At the Calgary hearings, Sen. Cools was warmly received by several divorced fathers, most of whom are active in fathers' rights groups. She worked her way through the crowd, hugging a few and chatting with the rest in her soft Caribbean accent. By standing up for fathers' access rights and the need to reform Canada's adversarial family court system, she has become a heroine to these men, a cross between a public-policy advocate and the mother-in-law ideal.
Picture: MESA's Sleiman: Charges of abuse were false.
Almost every father present had a horror story to relate about a biased and uncaring legal system. Gus Sleiman is president of the Men's Educational Support Association (MESA) in Calgary. When his four-year- old marriage broke up in 1994, his wife took their nine-month-old son Philip back to her parents' home in Ottawa. She then applied to a Calgary court to transfer the custody hearing to Ottawa. Such cases are supposed to be heard in the jurisdiction where the couple lived with the child and custodial parents may not move without consent. But she alleged her husband was physically abusive, which held up the hearing for six months. When it was finally held, the judge ruled that by then Philip had spent so long in Ottawa, it was "in the best interest of the child" to transfer the case there.

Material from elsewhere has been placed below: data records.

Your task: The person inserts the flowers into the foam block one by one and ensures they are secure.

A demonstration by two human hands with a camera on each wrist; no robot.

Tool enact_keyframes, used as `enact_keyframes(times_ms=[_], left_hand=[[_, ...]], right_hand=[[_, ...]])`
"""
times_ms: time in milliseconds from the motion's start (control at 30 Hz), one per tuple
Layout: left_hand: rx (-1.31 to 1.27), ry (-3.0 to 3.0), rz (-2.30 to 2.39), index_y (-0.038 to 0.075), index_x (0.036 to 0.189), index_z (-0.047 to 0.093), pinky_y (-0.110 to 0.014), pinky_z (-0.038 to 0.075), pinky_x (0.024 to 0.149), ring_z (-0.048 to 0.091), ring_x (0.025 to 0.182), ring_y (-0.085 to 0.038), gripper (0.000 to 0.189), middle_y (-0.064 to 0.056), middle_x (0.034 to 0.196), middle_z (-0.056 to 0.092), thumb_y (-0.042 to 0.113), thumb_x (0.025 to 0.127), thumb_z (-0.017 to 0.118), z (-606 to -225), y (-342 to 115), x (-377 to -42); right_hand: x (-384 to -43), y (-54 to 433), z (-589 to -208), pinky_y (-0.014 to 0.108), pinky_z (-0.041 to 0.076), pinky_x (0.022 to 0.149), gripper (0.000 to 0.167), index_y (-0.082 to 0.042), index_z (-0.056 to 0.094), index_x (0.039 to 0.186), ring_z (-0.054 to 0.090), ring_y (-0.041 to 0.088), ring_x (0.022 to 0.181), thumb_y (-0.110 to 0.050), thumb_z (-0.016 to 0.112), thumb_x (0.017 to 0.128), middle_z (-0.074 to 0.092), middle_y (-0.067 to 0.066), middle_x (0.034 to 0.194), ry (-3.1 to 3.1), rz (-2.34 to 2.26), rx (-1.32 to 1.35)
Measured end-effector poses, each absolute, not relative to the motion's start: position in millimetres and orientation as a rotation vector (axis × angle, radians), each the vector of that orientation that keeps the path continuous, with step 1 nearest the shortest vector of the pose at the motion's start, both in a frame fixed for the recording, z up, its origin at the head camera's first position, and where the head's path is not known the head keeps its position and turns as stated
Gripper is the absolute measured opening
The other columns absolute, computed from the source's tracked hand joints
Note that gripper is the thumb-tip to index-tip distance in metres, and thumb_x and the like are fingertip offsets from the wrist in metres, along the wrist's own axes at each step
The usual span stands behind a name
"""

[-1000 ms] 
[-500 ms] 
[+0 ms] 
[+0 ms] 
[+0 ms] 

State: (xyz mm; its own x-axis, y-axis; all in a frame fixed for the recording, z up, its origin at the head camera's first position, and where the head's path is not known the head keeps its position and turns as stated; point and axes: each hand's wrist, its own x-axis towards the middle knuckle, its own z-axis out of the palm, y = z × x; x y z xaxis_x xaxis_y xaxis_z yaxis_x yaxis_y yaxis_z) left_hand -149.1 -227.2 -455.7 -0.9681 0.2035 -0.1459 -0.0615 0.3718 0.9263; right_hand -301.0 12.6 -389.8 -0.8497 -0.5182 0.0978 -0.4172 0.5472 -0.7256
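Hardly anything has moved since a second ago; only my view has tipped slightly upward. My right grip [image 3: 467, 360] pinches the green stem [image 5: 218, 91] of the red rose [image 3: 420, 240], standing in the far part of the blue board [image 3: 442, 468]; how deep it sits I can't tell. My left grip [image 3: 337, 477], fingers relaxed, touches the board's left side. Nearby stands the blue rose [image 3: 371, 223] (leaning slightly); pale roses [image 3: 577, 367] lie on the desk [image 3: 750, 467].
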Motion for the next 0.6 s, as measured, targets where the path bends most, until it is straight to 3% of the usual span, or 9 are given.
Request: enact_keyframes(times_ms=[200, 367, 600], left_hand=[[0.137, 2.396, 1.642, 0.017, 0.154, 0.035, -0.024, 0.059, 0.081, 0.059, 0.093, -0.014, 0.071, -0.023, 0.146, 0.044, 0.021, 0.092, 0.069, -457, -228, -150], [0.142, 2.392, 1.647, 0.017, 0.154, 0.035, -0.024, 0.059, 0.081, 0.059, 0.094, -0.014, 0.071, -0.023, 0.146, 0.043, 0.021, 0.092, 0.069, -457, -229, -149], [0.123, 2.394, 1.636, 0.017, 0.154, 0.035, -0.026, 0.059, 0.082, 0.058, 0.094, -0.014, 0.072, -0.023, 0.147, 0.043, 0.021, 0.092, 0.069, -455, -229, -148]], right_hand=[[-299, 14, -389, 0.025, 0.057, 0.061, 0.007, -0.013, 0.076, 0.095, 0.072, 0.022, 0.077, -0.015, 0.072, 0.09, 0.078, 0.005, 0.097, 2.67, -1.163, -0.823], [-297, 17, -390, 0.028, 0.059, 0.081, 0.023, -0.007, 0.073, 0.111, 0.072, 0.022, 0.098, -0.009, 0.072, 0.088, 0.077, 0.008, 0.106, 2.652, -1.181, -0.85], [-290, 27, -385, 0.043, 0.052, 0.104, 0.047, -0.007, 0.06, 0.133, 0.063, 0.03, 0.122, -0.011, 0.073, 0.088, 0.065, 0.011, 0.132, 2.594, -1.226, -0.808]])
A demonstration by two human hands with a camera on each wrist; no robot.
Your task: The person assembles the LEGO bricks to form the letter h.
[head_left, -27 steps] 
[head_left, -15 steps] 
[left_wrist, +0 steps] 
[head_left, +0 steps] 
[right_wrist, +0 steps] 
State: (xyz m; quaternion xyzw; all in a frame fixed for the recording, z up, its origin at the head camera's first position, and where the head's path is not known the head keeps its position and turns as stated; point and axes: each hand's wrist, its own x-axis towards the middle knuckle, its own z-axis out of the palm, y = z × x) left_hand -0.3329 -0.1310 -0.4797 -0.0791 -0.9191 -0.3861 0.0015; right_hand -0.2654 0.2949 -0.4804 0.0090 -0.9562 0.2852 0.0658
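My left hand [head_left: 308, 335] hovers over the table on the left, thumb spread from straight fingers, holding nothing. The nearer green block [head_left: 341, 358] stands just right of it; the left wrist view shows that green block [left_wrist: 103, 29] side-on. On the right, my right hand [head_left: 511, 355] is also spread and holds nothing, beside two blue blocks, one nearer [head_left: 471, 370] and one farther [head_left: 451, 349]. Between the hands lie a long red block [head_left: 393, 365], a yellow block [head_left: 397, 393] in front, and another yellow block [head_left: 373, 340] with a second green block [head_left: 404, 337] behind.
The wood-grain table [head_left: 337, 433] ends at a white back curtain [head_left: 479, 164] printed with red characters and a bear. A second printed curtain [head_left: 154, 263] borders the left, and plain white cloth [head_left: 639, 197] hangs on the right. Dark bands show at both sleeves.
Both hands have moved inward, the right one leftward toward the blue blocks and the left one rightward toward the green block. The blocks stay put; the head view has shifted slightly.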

Mr. Sleiman did not see Philip between 1994 and 1997. A judge granted three supervised visits last spring, but he has been denied unsupervised access because his wife alleged, without evidence, that he will abduct Philip to his native Lebanon if given the chance. His legal costs, not including travel, exceed $ 50,000.

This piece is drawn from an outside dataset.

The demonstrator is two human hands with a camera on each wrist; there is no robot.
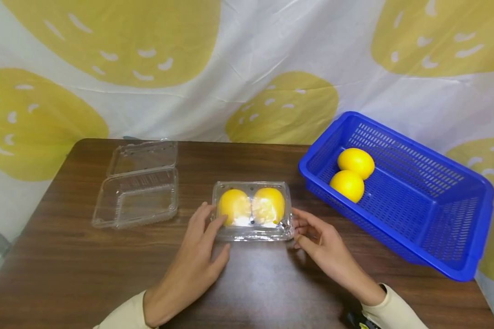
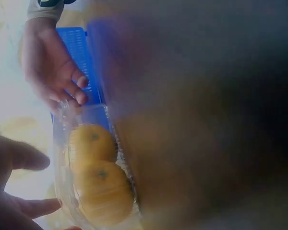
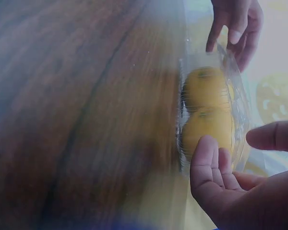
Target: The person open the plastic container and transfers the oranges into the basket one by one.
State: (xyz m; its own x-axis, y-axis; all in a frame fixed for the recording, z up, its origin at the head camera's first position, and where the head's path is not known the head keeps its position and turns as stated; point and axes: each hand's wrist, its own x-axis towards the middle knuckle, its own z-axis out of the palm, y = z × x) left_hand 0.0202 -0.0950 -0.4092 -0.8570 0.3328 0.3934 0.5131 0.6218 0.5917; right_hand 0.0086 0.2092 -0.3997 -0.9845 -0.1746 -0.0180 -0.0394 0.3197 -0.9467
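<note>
A closed clear plastic clamshell box [image 1: 252,232] lies mid-table with two round yellow-orange citrus fruits [image 1: 268,206] showing through its lid. My left hand [image 1: 193,260] is at the box's left side, fingers extended and thumb spread away; its fingertips reach the edge. At the opposite end, my right hand [image 1: 327,246] has its fingers loosely bent against or very near the right side. In the right wrist view the right thumb [image 3: 273,136] stands apart from the fingers, beside the box. Neither hand visibly pinches it.
An open clear clamshell box [image 1: 136,196] lies on the wooden table [image 1: 82,274] to the left, lid folded back. To the right stands a blue plastic basket [image 1: 411,219] holding two yellow fruits [image 1: 356,163]. A fruit-print cloth [image 1: 181,109] hangs behind the table.
</note>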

Also attending the hearing was Paul, a Calgary father of three who married in 1982. He left the marriage with the kids in 1987 after his wife physically attacked him. The next year he discovered his oldest daughter, who was five at the time, had contracted a sexually transmitted disease. Paul suspects she got it while visiting her mother, who had a boyfriend, and a history of mental illness. Paul was awarded custody in a 1990 trial.
Two years later, however, the decision was overturned on appeal. "children should be with their mother," said the judge. "If the sexes were reversed, you can't believe the same thing would have happened," says Paul, who still sounds shell-shocked. The court now garnishees $1,700 per month of his $2,800 net income for child support.

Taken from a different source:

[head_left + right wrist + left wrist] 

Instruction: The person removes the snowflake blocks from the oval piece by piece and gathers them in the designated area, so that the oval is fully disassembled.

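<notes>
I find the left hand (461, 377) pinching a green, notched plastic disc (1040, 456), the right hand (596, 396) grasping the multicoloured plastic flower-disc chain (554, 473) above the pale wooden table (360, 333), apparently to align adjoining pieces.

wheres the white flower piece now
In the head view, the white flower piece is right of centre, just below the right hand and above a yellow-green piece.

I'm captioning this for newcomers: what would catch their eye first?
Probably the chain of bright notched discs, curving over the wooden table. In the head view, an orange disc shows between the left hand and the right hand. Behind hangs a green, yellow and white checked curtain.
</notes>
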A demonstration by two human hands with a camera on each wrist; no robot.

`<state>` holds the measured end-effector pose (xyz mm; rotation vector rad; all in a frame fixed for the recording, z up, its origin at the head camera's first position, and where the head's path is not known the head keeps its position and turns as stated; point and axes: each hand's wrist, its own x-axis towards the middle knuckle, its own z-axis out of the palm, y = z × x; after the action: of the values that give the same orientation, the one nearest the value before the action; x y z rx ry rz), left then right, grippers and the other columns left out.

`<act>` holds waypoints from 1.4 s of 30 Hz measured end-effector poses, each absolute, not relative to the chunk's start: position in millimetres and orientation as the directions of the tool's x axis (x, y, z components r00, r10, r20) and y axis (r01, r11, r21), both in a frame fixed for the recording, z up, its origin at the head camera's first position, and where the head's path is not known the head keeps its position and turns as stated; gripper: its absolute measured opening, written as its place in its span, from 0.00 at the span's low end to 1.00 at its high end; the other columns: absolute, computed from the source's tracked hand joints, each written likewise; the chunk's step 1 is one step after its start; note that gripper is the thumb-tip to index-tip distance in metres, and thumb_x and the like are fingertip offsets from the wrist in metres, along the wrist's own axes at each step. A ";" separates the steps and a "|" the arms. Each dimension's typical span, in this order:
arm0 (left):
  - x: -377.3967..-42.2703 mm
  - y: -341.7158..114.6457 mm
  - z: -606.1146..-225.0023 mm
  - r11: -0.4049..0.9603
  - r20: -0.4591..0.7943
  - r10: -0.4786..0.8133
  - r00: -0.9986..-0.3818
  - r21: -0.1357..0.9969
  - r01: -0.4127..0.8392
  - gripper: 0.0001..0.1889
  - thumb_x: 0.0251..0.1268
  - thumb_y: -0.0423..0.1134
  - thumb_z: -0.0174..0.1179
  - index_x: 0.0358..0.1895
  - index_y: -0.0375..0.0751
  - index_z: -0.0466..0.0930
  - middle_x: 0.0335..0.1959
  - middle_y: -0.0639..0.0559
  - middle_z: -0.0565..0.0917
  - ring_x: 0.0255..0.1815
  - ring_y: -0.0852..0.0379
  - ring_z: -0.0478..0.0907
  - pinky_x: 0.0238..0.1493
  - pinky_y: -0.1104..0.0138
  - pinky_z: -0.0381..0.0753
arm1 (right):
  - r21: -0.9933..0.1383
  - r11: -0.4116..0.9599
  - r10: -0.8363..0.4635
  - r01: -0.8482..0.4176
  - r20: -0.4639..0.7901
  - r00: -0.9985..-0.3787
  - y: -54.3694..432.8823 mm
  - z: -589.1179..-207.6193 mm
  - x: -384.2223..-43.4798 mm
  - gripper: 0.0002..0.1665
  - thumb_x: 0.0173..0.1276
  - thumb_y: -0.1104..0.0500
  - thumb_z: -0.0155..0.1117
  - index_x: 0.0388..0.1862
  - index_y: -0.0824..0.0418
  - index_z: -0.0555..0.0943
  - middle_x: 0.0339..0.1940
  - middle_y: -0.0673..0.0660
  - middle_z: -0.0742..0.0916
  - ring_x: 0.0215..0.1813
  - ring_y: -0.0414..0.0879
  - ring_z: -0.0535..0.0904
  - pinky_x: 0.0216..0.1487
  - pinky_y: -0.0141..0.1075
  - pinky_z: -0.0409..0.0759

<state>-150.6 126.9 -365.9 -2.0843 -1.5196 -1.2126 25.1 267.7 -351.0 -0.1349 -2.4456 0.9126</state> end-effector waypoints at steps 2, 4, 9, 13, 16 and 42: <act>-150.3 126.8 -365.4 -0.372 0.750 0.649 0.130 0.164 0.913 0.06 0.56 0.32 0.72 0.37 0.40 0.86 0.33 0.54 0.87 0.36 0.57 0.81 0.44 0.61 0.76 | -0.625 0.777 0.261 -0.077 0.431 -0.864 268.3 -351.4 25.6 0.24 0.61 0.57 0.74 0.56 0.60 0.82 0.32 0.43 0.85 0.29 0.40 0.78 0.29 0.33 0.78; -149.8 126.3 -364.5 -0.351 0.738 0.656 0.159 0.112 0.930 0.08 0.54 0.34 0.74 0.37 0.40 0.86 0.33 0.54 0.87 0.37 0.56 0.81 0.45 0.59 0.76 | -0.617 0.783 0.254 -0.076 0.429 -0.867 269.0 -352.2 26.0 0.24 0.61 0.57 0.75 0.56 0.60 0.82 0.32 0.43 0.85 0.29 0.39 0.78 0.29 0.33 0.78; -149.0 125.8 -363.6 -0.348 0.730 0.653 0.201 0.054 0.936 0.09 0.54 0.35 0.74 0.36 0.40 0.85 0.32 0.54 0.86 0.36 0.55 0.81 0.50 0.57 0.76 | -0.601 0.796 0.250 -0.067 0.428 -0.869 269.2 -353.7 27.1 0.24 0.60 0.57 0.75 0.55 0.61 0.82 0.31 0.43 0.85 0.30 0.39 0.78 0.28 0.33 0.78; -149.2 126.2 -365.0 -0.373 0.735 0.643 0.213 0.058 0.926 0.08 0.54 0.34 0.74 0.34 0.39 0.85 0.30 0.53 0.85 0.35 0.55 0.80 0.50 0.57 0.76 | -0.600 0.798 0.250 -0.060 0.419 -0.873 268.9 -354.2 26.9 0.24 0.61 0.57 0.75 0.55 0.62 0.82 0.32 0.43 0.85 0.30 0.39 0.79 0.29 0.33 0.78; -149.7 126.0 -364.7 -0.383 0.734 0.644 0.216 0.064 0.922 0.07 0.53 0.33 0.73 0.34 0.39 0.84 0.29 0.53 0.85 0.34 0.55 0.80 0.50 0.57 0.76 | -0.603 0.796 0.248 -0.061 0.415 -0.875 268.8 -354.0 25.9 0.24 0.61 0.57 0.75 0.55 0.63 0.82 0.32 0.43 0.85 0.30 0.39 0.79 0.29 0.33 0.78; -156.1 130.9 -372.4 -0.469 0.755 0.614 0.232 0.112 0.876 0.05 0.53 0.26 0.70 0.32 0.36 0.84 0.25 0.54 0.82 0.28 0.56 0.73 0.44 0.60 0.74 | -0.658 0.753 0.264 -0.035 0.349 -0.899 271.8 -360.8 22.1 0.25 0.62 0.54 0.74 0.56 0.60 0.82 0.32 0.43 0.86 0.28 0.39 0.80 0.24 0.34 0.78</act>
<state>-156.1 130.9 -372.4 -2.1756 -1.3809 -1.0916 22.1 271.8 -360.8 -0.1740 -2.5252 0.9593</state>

Jay Charland of the Men's Education Network was telling how his ex-wife has not let him see his daughter for three years. Though his manner seemed slightly hysterical, his frustration became understandable when he described how a judge flatly refused to enforce an access order. "Perhaps you should get some counseling," she told him.
The custody committee is co-chaired by Sen. Landon Pearson and MP Roger Gallaway, both Liberals from Ontario. Besides Sen. Cools, other members include Reform MP Paul Forseth and Tory Sen. Duncan Jessiman. They were told that slugging out custody, access and support issues in court is failing miserably. The fathers complained that false allegations of abuse are common and that courts do not recognize the contribution fathers make to parenting.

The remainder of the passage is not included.